Apollon bereute es, Dionysos in eines seiner Vorhaben eingeweiht zu haben und erachtete die kostbare Zeit, die er mit diesem Hinterwäldler hier zubrachte als völlig verschwendet.

„Wieso hast du mich hergebeten?“, hakte Dionysos mürrisch nach.

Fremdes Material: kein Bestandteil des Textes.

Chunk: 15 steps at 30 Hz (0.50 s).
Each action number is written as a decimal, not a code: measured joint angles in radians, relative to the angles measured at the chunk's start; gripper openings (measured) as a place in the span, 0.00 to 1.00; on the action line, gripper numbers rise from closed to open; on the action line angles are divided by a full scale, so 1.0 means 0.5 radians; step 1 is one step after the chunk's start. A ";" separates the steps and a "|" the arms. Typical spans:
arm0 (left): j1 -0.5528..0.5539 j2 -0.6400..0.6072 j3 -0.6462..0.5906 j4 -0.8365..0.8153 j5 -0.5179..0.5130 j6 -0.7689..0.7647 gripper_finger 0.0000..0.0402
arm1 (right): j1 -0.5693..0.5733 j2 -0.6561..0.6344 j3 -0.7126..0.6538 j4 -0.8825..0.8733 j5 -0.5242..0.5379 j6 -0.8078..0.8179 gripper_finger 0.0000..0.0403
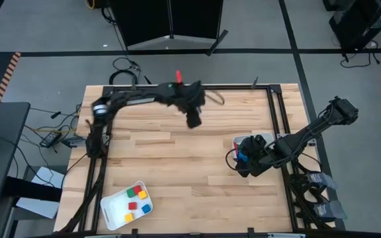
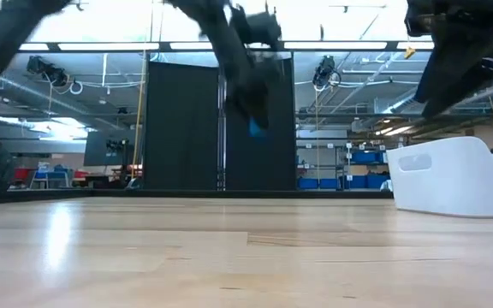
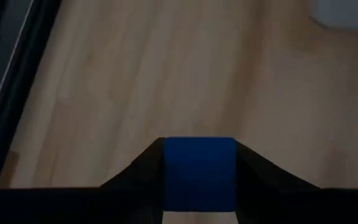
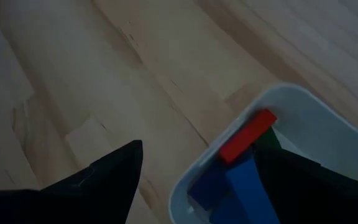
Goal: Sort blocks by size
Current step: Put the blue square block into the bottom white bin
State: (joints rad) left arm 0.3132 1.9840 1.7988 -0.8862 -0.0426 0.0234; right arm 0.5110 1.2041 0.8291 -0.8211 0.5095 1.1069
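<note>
Near tray: by the desk's near-left corner your white tray [image 1: 114, 210] already carries small cubes [image 1: 136, 198], red, green, yellow and blue, so that group looks partly sorted.
Right tray: close to the desk's right edge a second white tray [image 4: 303, 118] holds longer pieces, a red bar [image 4: 247, 135] lying over blue bars [image 4: 238, 186].
Right tool: your right tool [image 1: 246, 160] hangs over that tray's rim with its jaws spread wide, gripping nothing.
Left tool: toward the desk's far edge, lifted well clear of the wood, your left tool [image 3: 197, 186] is clamped on a blue block [image 3: 199, 171].
Progress: no loose blocks show on the bare wood, so this blue one may be among the last awaiting a tray.
</note>
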 joint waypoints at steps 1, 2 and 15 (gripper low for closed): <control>-0.084 -0.094 -0.050 -0.046 -0.045 -0.009 0.34 | 0.001 0.001 0.000 0.025 0.010 -0.021 0.79; -0.176 -0.195 -0.112 -0.068 -0.098 -0.040 0.34 | 0.000 0.001 0.000 0.055 0.022 -0.050 0.79; -1.735 -1.534 -1.500 0.221 -0.519 -1.645 0.34 | -0.061 0.001 0.000 0.525 0.172 -0.680 0.79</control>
State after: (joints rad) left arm -0.5544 1.2167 1.0487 -0.7755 -0.3021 -0.7992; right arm 0.4806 1.2045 0.8291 -0.5588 0.5952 0.7669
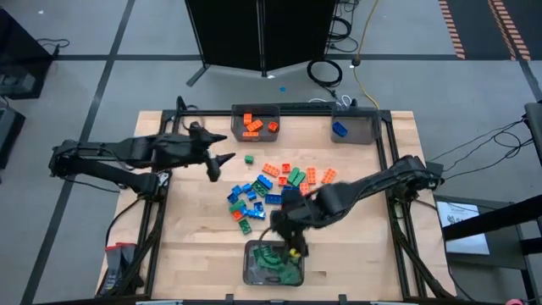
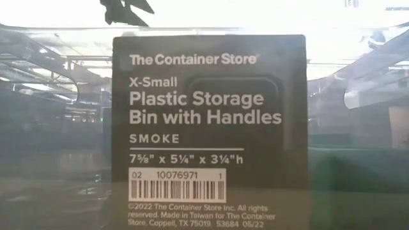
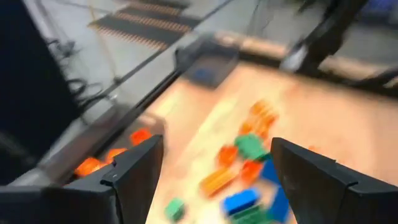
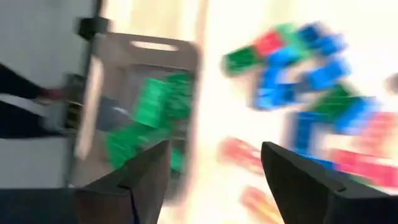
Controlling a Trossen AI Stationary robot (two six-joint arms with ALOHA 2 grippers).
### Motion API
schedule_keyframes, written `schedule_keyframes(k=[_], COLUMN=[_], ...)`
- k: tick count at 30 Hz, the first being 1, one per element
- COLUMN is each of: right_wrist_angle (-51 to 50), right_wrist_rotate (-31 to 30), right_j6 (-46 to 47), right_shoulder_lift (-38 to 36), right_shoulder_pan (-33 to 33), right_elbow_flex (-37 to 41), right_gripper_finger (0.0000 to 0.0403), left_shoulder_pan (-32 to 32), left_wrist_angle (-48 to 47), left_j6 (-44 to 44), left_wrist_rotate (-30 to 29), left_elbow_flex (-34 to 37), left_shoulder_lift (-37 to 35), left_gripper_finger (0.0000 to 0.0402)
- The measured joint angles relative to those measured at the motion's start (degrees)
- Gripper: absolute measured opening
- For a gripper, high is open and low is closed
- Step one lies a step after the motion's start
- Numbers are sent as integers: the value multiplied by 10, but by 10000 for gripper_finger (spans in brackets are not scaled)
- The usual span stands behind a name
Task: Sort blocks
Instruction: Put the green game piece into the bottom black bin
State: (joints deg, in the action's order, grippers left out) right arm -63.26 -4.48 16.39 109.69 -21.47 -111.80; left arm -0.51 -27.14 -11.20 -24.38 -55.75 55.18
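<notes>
Wooden bench (image 1: 195, 237), sorting maybe a third done.
Few blocks binned; most blocks (image 1: 271, 188) still piled mid-bench. Right hand (image 1: 292, 247) open, empty over the near bin (image 1: 251, 273); left hand (image 1: 218, 161) open, far-left.

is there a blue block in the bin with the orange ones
No, the bin at the table's far edge holds only orange blocks; the blue block sits in a separate bin.
</notes>
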Motion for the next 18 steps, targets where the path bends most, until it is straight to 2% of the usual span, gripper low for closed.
schedule_keyframes(k=[4,7,11,18], right_wrist_angle=[-164,-259,-272,-269], right_wrist_rotate=[-87,-140,-181,-214], right_j6=[-49,-55,-23,60], right_shoulder_lift=[0,-11,-107,-224], right_shoulder_pan=[8,12,17,17], right_elbow_flex=[-150,-235,-172,-113], right_gripper_finger=[234,231,231,231], left_shoulder_pan=[46,89,147,222], left_wrist_angle=[4,7,31,48], left_j6=[44,96,171,318], left_wrist_rotate=[36,88,171,211], left_elbow_flex=[26,36,37,37], left_shoulder_lift=[51,106,172,254], left_gripper_finger=[299,299,299,299])
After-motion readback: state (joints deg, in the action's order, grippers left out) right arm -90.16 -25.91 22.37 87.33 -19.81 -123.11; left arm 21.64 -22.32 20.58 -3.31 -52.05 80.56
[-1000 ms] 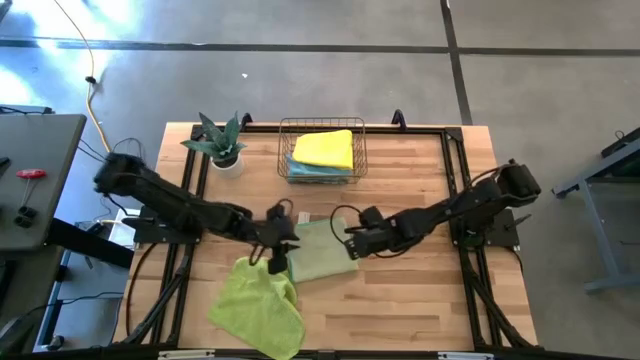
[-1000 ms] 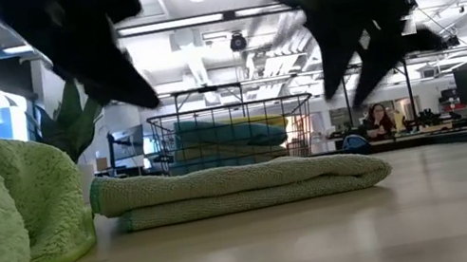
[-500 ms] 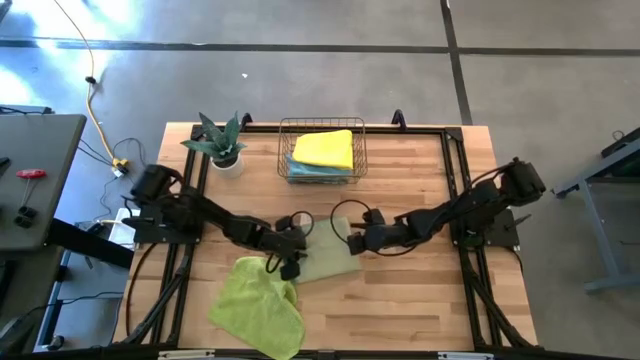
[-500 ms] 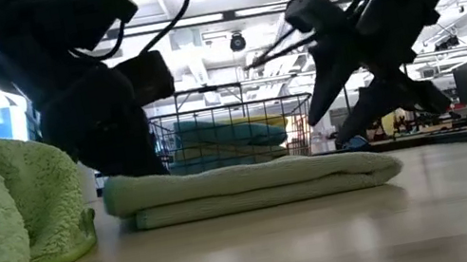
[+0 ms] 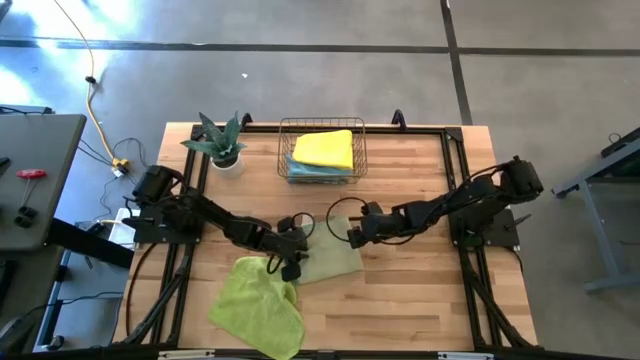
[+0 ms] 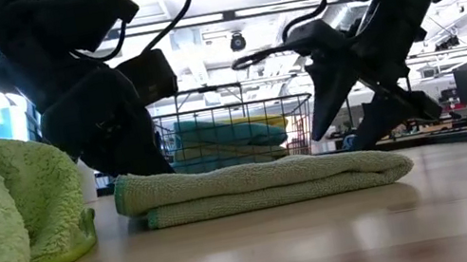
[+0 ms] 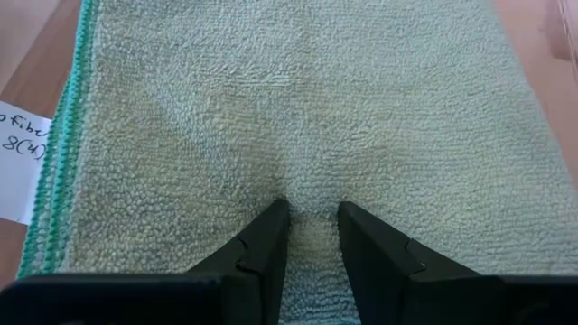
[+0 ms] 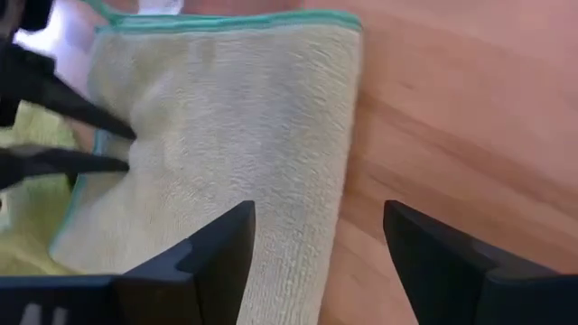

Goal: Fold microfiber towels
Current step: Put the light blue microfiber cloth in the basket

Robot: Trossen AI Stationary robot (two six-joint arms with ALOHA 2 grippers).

Apollon war froh, dass Dionysos selbst zur Sache kam: „Hast du Heras Botschaft nicht erhalten?“

„Ich verabscheue es, Nachrichten zu bekommen. Die Mänaden zwitschern den ganzen Tag mit diesen neumodischen Dingern durch die Gegend. Sie wissen schon, was Hera mir mitteilen will, noch bevor sie es abgeschickt hat. Die Alte will uns alle in Wien sehen.“

Apollon zögerte: „Dann weißt du sicher auch schon, warum Herauns alle nach Wien zitiert.“

Dionysos grinste vergnügt: „Wahrscheinlich ist Zeus wieder hinter einem Weibsbild her und sie wünscht, dass wir ihm das Abenteuer vermiesen!“

Apollon rückte näher zu ihm: „Deine Vermutung trifft zwar zu, aber die Sache hat noch eine andere, größere Dimension. Pythia berichtete mir, dass Hera unserem Vater den Blitz entwenden und ihn in ihre Obhut bringen will. Ich bin gespannt, wie sie argumentieren wird, um sich unsere Hilfe für ihr Unterfangen zu sichern.“

Nachdenklich führte Dionysos seinen Kantharos an die Lippen und trank einen Schluck. Diese Nachricht kam für ihn doch etwas überraschend. Er rang mit der Bewertung der Folgen dieser gewagten Aktion und überlegte, welche Auswirkungen das Unternehmen auf seine Zukunft haben könnte. Er ahnte, dass Hera mit ihrem Ansinnen auch seine Freiheiten schmälern wollte. Daher trachtete er jetzt jede Geste, jede Andeutung, die seine instinktive Ablehnung gegenüber ihrem Vorhaben auch nur ansatzweise erkennen ließe, zu vermeiden und wich aus: „Das wird Hera uns ja in Wien unterbreiten.“

Da sich seine seherischen Fähigkeiten auf menschliche Gedanken und Werke beschränkten und ihm der Zugriff auf die Vorstellungen seines Bruders verwehrt blieb, gab sich Apollon mit dieser Antwort zufrieden. Spätestens in Wien aber würde Dionysos Farbe bekennen müssen.